> **What to do**
Give the number of lines in the records below that include "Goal". Reply with that number alone.

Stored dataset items
───

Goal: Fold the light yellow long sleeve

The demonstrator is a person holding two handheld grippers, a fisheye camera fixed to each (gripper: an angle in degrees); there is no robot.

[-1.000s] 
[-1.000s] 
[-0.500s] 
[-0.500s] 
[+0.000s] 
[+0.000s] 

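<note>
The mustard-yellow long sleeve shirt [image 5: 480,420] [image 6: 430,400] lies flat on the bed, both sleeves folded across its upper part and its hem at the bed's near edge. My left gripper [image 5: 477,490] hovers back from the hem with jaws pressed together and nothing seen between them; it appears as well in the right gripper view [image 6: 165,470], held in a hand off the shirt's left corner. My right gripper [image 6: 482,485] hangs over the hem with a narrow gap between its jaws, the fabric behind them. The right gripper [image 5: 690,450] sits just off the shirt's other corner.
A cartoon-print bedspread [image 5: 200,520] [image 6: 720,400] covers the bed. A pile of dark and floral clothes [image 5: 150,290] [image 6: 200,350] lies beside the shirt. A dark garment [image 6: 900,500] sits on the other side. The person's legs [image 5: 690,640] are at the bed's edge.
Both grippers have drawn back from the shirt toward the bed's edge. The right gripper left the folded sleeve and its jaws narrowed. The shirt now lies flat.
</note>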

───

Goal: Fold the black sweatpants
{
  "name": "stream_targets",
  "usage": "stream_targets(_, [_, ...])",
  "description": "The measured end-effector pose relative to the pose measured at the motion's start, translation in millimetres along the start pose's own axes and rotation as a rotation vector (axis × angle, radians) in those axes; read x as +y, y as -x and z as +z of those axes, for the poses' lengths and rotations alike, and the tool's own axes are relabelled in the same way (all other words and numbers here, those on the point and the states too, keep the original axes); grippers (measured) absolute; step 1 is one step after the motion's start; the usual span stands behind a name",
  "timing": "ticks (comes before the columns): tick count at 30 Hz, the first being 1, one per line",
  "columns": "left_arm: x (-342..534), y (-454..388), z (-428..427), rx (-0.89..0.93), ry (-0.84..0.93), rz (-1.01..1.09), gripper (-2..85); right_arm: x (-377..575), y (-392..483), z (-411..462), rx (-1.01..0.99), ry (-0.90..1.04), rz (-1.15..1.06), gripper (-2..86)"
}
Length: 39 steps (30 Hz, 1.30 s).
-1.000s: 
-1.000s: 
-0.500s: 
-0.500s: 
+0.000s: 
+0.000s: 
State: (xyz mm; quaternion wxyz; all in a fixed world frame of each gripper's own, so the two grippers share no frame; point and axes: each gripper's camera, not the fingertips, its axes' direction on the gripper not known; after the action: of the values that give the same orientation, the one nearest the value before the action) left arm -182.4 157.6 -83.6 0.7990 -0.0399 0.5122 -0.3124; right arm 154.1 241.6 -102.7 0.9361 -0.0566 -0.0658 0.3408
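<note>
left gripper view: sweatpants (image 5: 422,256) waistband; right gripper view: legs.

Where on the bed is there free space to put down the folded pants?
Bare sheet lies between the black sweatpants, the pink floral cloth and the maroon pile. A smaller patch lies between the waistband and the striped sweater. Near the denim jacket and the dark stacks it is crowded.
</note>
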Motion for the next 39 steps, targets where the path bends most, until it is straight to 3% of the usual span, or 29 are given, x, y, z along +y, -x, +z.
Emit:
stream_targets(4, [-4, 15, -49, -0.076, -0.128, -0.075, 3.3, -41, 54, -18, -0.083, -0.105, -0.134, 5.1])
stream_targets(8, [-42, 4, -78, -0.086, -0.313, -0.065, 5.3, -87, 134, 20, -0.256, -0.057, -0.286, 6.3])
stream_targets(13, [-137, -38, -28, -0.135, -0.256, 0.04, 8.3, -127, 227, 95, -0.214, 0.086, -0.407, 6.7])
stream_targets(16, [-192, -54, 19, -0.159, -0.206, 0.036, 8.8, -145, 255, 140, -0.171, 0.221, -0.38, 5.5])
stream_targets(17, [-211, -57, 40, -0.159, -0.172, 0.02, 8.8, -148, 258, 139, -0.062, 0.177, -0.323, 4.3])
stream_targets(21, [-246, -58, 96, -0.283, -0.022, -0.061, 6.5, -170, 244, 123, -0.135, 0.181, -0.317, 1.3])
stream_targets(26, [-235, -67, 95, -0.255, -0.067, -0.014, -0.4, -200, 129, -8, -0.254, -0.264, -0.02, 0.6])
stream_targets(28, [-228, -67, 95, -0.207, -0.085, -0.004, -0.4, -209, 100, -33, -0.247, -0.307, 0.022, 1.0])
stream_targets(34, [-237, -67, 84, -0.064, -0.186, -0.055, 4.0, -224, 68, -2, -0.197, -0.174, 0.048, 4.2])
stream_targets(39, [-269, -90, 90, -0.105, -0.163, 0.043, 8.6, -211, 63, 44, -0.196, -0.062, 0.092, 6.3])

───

> **Result for this task**
2